Re: Comments on <draft-ietf-acap-mlsf-00.txt>?

From: Eric Brunner (teb@opengroup.org)
Date: Wed Jun 04 1997 - 14:40:03 EDT


Oki Pete,

Forgive me for comming to the rescue of Rick McGown ... He has done so
much to get Native American writing systems ... written. This is a bit
long.

Rick asked "What is the purpose of this (draft-ietf-acap-mlsf-00.txt)?"

I think that it is fair to describe a mechanism as failing to meet some
need, e.g., is "inadequate", and then to state that the intended purpose
of the mechanism, which wasn't the purpose originally asserted, remains
unclear. Of course, my personal favorite for an i18n-ish mechanism that
meets the criteria for being "bizarre, inadequate, and pointless" remains
the shift-character hack, who's fundamental purpose I speculated back in
1986 as being selling processing cycles to non-ASCII speakers...

It does seem fair to ask:

        Does this mechanism (best) meet the purpose of "a general access
        mechanism for ... structured lists ... application configuration
        options and addressbooks"?

He also asked "What is the intended audience?"

You've provided one answer, I suspect that the intended audience is Chris
Newman, as author and as chair of acap, and Keith Moore and Harald Alvestrand,
as Applications Area Directors, and I commend anyone who actually cares to
point their bowser of choice to:
http://www.ietf.org/html.charters/acap-charter.html

I've added Chris, Keith and Harald to the cc's. I hope they don't mind
getting unicode-list traffic on this I-D.

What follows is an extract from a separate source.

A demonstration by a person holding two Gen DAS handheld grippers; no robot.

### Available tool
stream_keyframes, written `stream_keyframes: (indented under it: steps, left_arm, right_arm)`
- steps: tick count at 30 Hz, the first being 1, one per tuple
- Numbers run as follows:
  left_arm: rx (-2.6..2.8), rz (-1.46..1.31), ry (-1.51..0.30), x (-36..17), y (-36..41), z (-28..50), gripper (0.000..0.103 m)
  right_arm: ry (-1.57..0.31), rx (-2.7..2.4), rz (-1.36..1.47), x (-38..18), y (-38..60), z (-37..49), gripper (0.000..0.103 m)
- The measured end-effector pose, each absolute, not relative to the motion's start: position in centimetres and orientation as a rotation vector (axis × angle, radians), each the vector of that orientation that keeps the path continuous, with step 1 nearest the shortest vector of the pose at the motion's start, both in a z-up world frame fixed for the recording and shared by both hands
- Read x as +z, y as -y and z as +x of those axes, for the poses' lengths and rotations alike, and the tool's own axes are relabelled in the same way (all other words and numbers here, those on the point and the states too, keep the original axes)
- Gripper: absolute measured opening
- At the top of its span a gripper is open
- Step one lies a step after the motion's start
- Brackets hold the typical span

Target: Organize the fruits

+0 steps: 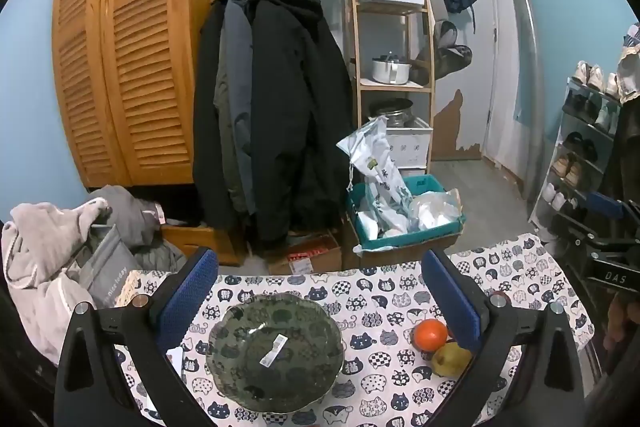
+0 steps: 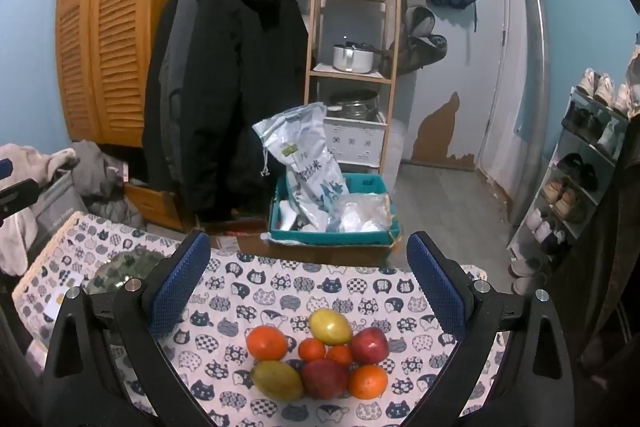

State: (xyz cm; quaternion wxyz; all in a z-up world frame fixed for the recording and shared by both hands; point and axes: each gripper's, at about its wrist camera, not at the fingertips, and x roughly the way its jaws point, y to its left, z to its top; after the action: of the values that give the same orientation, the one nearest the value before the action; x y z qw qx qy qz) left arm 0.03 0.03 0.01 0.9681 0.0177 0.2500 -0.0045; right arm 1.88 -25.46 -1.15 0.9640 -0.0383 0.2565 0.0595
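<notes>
A clear glass bowl (image 1: 276, 351) with a white sticker sits empty on the cat-print tablecloth (image 1: 384, 291), below my open left gripper (image 1: 320, 299). An orange (image 1: 430, 334) and a yellow-green fruit (image 1: 451, 359) lie to its right. In the right wrist view a pile of fruit lies below my open right gripper (image 2: 308, 283): a yellow fruit (image 2: 330, 326), a large orange (image 2: 266, 342), two red apples (image 2: 370, 345), small oranges (image 2: 312, 349) and another yellow-green fruit (image 2: 277, 379). The bowl (image 2: 124, 267) shows at the left.
Beyond the table's far edge stand a teal crate (image 2: 332, 231) with plastic bags, hanging black coats (image 1: 272, 107), a wooden shelf (image 1: 394, 83) and a shoe rack (image 2: 580, 179). Grey clothes (image 1: 44, 259) are piled at the left. The right gripper's body (image 1: 608, 259) shows at the right.
</notes>
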Motion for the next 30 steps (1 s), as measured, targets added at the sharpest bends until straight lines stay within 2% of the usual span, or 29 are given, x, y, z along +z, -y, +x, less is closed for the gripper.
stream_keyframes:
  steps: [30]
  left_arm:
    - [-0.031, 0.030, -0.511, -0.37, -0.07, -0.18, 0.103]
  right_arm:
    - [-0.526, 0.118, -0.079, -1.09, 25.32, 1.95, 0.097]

> ACAP uses UTF-8 encoded strings to transmit certain kinds of data.

You are correct of course that Section 8, "Formal Syntax", in the usual
ABNF of [IMAIL] mentions utf8.

> It was evidently deemed desireable to language tag some of that data.

First, a quibble over voice. "It was evidently deemed desireable ..."

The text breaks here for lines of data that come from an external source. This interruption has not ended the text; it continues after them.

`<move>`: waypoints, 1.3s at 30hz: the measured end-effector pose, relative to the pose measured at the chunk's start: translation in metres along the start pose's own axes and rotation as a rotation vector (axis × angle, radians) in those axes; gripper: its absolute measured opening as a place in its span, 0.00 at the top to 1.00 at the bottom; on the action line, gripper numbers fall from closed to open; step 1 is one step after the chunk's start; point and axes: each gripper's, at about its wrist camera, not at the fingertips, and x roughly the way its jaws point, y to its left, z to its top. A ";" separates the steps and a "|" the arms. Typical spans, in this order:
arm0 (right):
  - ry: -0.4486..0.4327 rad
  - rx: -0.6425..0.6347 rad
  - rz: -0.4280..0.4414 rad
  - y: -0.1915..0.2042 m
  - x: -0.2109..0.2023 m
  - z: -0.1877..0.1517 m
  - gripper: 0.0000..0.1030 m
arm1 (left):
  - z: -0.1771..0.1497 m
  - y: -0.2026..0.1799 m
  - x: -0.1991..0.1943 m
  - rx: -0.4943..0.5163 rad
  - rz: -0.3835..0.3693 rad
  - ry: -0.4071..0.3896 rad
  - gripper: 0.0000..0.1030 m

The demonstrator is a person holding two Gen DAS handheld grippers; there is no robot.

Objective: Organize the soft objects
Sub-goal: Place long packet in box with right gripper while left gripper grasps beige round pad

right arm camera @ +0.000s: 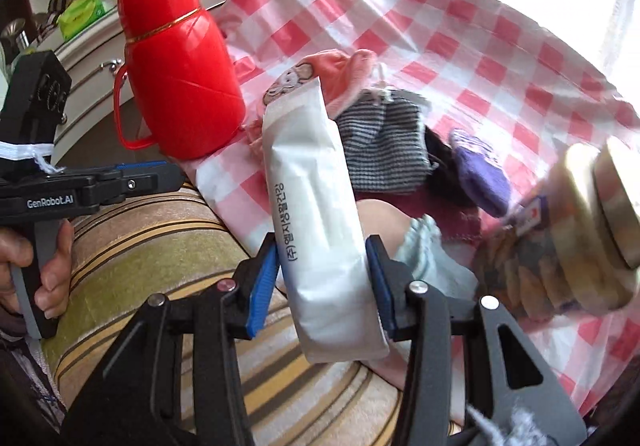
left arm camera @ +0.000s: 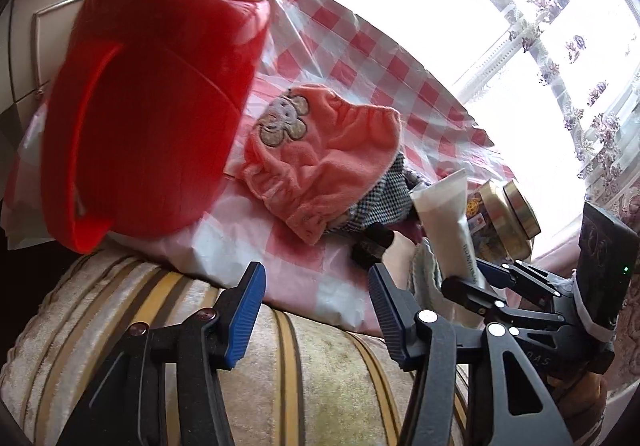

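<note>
My right gripper [right arm camera: 322, 278] is shut on a white soft packet [right arm camera: 316, 214] with Korean print, held above the sofa edge; the packet also shows in the left wrist view [left arm camera: 448, 222], with the right gripper [left arm camera: 476, 282] on it. My left gripper [left arm camera: 314, 310] is open and empty over the striped sofa [left arm camera: 280, 386]. A pink fleece hat [left arm camera: 320, 162] with an elephant patch lies on the red-checked cloth [left arm camera: 360, 46], also in the right wrist view [right arm camera: 340, 74]. A checked grey cloth [right arm camera: 380, 150], a purple soft item [right arm camera: 480, 170] and a pale blue cloth [right arm camera: 424, 258] lie beside it.
A red plastic flask [right arm camera: 176, 58] with a handle stands on the cloth at the left, very close in the left wrist view [left arm camera: 152, 106]. A glass jar with a gold lid [right arm camera: 580, 238] lies on its side at the right. A white dresser [right arm camera: 92, 74] stands behind.
</note>
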 end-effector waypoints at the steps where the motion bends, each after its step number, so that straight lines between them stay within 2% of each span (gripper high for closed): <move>1: -0.012 0.026 -0.010 -0.006 -0.009 -0.005 0.54 | 0.000 -0.005 0.006 0.008 -0.017 0.024 0.52; 6: -0.035 0.133 -0.076 -0.034 -0.040 -0.033 0.54 | -0.003 -0.027 0.044 0.020 -0.110 0.187 0.62; 10: -0.026 0.200 -0.138 -0.052 -0.058 -0.064 0.54 | -0.003 -0.044 0.075 0.017 -0.154 0.284 0.64; 16: -0.020 0.339 -0.207 -0.081 -0.088 -0.116 0.54 | 0.000 -0.055 0.118 -0.033 -0.158 0.376 0.64; 20: -0.012 0.448 -0.256 -0.102 -0.112 -0.155 0.54 | 0.000 -0.054 0.137 -0.061 -0.116 0.402 0.64; 23: 0.001 0.521 -0.313 -0.119 -0.131 -0.185 0.54 | 0.003 -0.053 0.144 -0.078 -0.115 0.400 0.64; 25: 0.014 0.573 -0.352 -0.131 -0.143 -0.206 0.54 | 0.005 -0.054 0.146 -0.076 -0.104 0.380 0.74; 26: 0.022 0.599 -0.375 -0.137 -0.148 -0.217 0.54 | 0.007 -0.054 0.145 -0.070 -0.099 0.372 0.83; 34: 0.096 0.791 -0.548 -0.179 -0.187 -0.301 0.54 | 0.006 -0.077 0.108 0.052 -0.120 0.243 0.91; 36: 0.134 0.813 -0.594 -0.189 -0.188 -0.316 0.54 | 0.004 -0.082 0.097 0.078 -0.116 0.211 0.93; 39: 0.165 0.826 -0.617 -0.199 -0.184 -0.330 0.54 | 0.002 -0.085 0.079 0.104 -0.108 0.161 0.94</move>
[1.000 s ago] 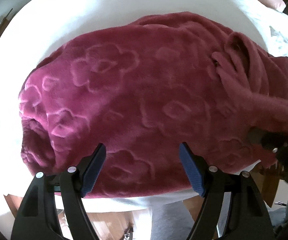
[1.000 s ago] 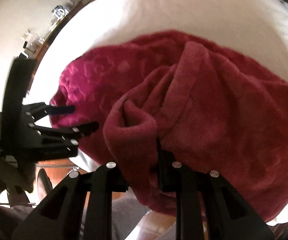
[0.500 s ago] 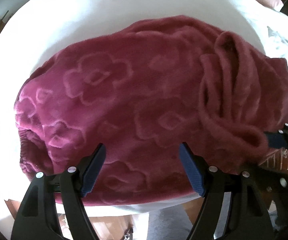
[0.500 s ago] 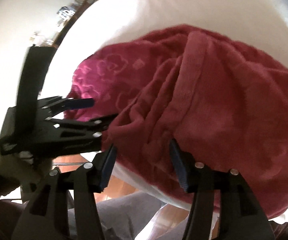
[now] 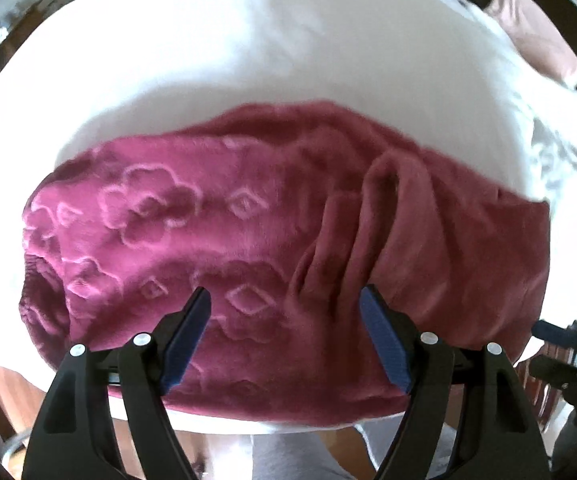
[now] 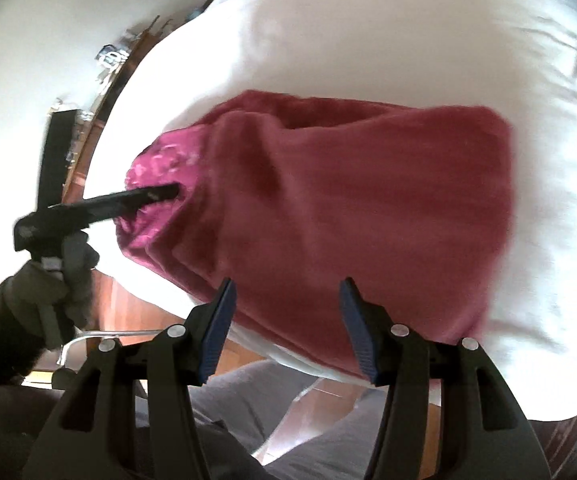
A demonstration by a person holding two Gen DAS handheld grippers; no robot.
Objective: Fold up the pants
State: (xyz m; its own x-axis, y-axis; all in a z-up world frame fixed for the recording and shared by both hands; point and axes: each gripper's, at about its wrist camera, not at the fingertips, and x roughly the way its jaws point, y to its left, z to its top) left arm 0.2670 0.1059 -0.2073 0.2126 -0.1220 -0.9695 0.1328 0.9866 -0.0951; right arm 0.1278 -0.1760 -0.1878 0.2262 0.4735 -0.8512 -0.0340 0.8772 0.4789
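Pants: folded bundle on the white bed, near edge at 6 o'clock.
Left gripper: wide apart, empty.
Right gripper: just opened, empty.
Risk: loose ridge at 3 o'clock may slump, spoiling the fold.

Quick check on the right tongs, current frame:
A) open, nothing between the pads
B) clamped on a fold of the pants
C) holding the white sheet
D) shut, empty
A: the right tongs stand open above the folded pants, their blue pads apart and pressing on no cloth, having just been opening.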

The text has an author, Chris Newman, who may or may not be on-point.
The determination of that is the subject of this discussion, and is not
made clear by assertion alone.

You are incorrect in associating "language" with "tag", see the following,
also from the same section:
   ...
   tag ::= 1*<any ATOM-CHAR except "+" or "*">
   ...
See: ftp://ftp.ietf.org/internet-drafts/draft-ietf-acap-spec-03.txt

In the actual draft under discussion, Multi-Lingual String Format, the
tag construct appears in usage only in:

> Appendix E. Sample code for selecting the "best" alternative

In section 7, "Formal Grammar", tagging appears as follows:

> MLSF-LANG-TAG = *MLSF-LANG-5 (MLSF-LANG-1 / MLSF-LANG-2 /
> MLSF-LANG-3 / MLSF-LANG-4 / MLSF-LANG-5)
> ;; Encoded version of Language-Tag from RFC 1766
> ;; characters converted to uppercase, with
> ;; A0 added and broken into MLSF-LANG components

In any event, the mechanism to refer to rfc1766, and hence to my least
favorite ISO standards, 639 and 3166, and is external to 10646. That is
the real point isn't it?

Rick than asked "Why mess with a perfectly standard format like UTF-8?"

Your answer appears to miss the possible assertion that a sufficient, and
perhaps necessary mechanism already exists, in 10646.

Rick finally asked "Why cannot other mechanisms be used?"

Your answer refers to "the eyes of the IETF". Personally I prefer cites
to "The Eyes of Laura Mars" (a film). I've provided a pointer to the acap
charter, the interested reader can work up to where _our_ process is
described, e.g., RFCs 2028, 2027, 2026. Appealing to authority is simply
a non-starter (see below on how recent the authority appealed to has had
an action item to become competent), particularly when the authority on
the subject is ... (sotto voice) more likely to be found on the unicode
list, than on any IETF list.

Rick mentions the adequacy of the tags, and the referent document, rfc1766.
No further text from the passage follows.